Task brief
Your task is to repeat the data exactly, every line of it.

[Items from a dataset]
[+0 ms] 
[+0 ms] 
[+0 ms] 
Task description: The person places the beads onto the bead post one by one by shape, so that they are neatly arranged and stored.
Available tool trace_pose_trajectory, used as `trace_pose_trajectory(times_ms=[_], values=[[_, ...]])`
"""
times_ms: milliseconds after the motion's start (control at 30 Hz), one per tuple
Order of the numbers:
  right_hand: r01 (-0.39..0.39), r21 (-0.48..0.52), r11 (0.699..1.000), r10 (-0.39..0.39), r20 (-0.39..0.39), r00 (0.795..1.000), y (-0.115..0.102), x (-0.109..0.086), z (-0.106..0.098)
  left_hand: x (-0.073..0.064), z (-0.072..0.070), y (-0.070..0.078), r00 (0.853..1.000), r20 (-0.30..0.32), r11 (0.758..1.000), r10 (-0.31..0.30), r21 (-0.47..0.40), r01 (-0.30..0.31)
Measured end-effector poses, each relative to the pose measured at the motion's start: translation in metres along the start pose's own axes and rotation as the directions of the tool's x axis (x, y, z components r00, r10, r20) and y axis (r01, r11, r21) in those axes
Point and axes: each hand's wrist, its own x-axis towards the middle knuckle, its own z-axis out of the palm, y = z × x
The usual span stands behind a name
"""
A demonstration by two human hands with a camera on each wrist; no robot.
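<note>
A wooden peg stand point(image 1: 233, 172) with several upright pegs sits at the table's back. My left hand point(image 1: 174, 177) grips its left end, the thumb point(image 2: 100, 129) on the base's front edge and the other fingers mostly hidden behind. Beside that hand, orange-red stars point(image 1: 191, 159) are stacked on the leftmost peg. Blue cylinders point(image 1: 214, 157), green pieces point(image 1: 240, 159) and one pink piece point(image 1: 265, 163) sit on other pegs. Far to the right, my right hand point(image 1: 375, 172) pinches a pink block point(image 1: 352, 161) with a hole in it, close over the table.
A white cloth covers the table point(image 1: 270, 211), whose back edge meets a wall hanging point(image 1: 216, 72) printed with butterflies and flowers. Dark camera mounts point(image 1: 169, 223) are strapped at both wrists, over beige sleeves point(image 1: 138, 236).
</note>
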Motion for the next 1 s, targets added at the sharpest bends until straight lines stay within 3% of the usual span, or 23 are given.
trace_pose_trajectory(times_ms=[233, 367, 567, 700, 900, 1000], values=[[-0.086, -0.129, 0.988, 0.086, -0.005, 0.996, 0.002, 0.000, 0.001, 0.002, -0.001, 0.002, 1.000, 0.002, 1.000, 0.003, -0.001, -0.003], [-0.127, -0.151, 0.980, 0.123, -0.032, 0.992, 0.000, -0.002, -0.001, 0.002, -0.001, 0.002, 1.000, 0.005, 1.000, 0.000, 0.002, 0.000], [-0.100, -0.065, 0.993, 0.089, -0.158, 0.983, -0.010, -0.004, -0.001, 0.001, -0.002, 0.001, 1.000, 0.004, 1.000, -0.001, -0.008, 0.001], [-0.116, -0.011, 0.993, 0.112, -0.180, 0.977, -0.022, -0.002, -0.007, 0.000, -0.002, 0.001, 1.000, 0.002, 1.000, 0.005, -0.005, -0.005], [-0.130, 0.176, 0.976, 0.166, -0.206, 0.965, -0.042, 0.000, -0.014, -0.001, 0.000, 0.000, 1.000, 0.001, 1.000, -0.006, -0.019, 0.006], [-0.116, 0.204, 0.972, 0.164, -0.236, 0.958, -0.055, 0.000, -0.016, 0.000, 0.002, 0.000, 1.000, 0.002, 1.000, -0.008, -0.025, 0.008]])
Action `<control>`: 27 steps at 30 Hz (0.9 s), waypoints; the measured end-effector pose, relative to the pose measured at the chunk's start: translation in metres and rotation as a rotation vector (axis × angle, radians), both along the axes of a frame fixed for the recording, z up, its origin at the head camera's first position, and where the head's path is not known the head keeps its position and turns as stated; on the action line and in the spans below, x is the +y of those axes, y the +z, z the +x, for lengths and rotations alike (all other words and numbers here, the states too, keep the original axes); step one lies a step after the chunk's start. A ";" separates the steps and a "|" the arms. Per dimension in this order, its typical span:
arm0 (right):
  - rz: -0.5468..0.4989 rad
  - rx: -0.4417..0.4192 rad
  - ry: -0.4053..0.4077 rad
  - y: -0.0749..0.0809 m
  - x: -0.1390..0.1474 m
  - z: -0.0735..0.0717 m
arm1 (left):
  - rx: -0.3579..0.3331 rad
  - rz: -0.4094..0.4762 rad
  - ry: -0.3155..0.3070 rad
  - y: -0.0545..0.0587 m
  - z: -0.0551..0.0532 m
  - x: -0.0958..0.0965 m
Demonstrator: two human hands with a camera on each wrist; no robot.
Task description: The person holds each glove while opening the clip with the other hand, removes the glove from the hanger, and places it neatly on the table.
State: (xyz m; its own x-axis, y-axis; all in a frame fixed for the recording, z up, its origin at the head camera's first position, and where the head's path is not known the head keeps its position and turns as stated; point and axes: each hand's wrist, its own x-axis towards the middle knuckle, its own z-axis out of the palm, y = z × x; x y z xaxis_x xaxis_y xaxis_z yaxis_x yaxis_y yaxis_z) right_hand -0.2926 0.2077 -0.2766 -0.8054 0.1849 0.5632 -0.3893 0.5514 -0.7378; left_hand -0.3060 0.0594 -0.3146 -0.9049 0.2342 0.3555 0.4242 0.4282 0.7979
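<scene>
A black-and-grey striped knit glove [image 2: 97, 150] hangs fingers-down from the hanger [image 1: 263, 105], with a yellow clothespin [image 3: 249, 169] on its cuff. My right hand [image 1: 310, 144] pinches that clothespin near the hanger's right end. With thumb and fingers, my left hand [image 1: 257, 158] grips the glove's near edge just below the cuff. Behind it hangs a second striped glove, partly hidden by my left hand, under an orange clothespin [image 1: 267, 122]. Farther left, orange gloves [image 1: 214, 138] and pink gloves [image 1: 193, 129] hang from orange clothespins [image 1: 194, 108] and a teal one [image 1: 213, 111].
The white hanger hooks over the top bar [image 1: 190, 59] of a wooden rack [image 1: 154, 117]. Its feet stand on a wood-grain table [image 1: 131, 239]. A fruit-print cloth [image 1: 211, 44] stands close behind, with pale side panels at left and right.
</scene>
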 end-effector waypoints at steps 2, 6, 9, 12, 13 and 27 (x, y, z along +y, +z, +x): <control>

Response for this exercise
[+0 ms] 
[+0 ms] 
[+0 ms] 
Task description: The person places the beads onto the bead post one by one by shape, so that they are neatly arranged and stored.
Available tool trace_pose_trajectory, used as `trace_pose_trajectory(times_ms=[_], values=[[_, ...]])`
"""
times_ms: milliseconds after the motion's start (control at 30 Hz), one per tuple
Order of the numbers:
  right_hand: r01 (-0.39..0.39), r21 (-0.48..0.52), r11 (0.699..1.000), r10 (-0.39..0.39), r20 (-0.39..0.39), r00 (0.795..1.000), y (-0.115..0.102), x (-0.109..0.086), z (-0.106..0.098)
  left_hand: x (-0.073..0.064), z (-0.072..0.070), y (-0.070..0.078), r00 (0.853..1.000), r20 (-0.30..0.32), r11 (0.758..1.000), r10 (-0.31..0.30), r21 (-0.47..0.40), r01 (-0.30..0.31)
Measured end-effector poses, each relative to the pose measured at the motion's start: translation in metres along the start pose's own axes and rotation as the directions of the tool's x axis (x, y, z components r00, r10, r20) and y axis (r01, r11, r21) in those axes
Point and axes: each hand's wrist, its own x-axis towards the middle knuckle, its own z-axis out of the palm, y = z × x
The usual span stands behind a name
"""
A demonstration by two human hands with a camera on each wrist; no robot.
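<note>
A wooden peg stand point(image 1: 233, 172) with several upright pegs sits at the table's back. My left hand point(image 1: 174, 177) grips its left end, the thumb point(image 2: 100, 129) on the base's front edge and the other fingers mostly hidden behind. Beside that hand, orange-red stars point(image 1: 191, 159) are stacked on the leftmost peg. Blue cylinders point(image 1: 214, 157), green pieces point(image 1: 240, 159) and one pink piece point(image 1: 265, 163) sit on other pegs. Far to the right, my right hand point(image 1: 375, 172) pinches a pink block point(image 1: 352, 161) with a hole in it, close over the table.
A white cloth covers the table point(image 1: 270, 211), whose back edge meets a wall hanging point(image 1: 216, 72) printed with butterflies and flowers. Dark camera mounts point(image 1: 169, 223) are strapped at both wrists, over beige sleeves point(image 1: 138, 236).
</note>
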Motion for the next 1 s, targets added at the sharpest bends until straight lines stay within 3% of the usual span, or 23 are given.
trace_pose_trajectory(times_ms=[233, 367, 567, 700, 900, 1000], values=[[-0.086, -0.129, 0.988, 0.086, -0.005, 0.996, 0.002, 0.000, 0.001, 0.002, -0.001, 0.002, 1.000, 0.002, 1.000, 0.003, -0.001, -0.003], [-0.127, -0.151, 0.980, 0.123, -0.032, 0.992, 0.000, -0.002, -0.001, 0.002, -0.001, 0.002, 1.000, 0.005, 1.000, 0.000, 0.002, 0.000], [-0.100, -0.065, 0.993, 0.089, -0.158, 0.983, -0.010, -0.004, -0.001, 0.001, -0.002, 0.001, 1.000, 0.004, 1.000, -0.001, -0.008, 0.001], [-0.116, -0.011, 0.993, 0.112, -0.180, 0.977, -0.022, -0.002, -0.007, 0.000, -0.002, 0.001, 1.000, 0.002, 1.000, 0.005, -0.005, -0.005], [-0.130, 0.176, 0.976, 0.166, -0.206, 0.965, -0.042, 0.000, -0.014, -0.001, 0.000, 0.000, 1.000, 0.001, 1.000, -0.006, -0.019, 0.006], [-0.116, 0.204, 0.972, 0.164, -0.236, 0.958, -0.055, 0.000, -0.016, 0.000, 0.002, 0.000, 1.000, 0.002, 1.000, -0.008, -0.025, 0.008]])
Action `<control>`: 27 steps at 30 Hz (0.9 s), waypoints; the measured end-effector pose, relative to the pose measured at the chunk's start: translation in metres and rotation as a rotation vector (axis × angle, radians), both along the axes of a frame fixed for the recording, z up, its origin at the head camera's first position, and where the head's path is not known the head keeps its position and turns as stated; on the action line and in the spans below, x is the +y of those axes, y the +z, z the +x, for lengths and rotations alike (all other words and numbers here, the states too, keep the original axes); step one lies a step after the chunk's start. A ";" separates the steps and a "|" the arms. Per dimension in this order, its typical span:
arm0 (right):
  - rz: -0.5468..0.4989 rad
  - rx: -0.4417..0.4192 rad
  - ry: -0.4053..0.4077 rad
  - y: -0.0749..0.0809 m
  - x: -0.1390..0.1474 m
  - z: -0.0735..0.0717 m
arm1 (left):
  - rx: -0.3579..0.3331 rad
  - rz: -0.4094..0.4762 rad
  - ry: -0.3155..0.3070 rad
  - y: -0.0545..0.0587 m
  - z: -0.0551..0.0532 m
  - x: -0.0958..0.0965 m
Demonstrator: two human hands with a camera on each wrist; no robot.
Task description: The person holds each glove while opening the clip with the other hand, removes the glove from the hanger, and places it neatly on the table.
State: (xyz m; its own x-axis, y-axis; all in a frame fixed for the recording, z up, its origin at the head camera's first position, and where the head's path is not known the head keeps its position and turns as stated; point and axes: each hand's wrist, its own x-axis towards the middle knuckle, its own z-axis out of the palm, y = z × x; x y z xaxis_x xaxis_y xaxis_z yaxis_x yaxis_y yaxis_z) right_hand -0.2926 0.2077 -0.2766 -0.8054 0.1849 0.5632 -0.3893 0.5514 -0.7378; left_hand -0.3060 0.0594 -0.3146 -0.9049 0.2342 0.3555 0.4242 0.4282 0.7979
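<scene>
A black-and-grey striped knit glove [image 2: 97, 150] hangs fingers-down from the hanger [image 1: 263, 105], with a yellow clothespin [image 3: 249, 169] on its cuff. My right hand [image 1: 310, 144] pinches that clothespin near the hanger's right end. With thumb and fingers, my left hand [image 1: 257, 158] grips the glove's near edge just below the cuff. Behind it hangs a second striped glove, partly hidden by my left hand, under an orange clothespin [image 1: 267, 122]. Farther left, orange gloves [image 1: 214, 138] and pink gloves [image 1: 193, 129] hang from orange clothespins [image 1: 194, 108] and a teal one [image 1: 213, 111].
The white hanger hooks over the top bar [image 1: 190, 59] of a wooden rack [image 1: 154, 117]. Its feet stand on a wood-grain table [image 1: 131, 239]. A fruit-print cloth [image 1: 211, 44] stands close behind, with pale side panels at left and right.
</scene>
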 end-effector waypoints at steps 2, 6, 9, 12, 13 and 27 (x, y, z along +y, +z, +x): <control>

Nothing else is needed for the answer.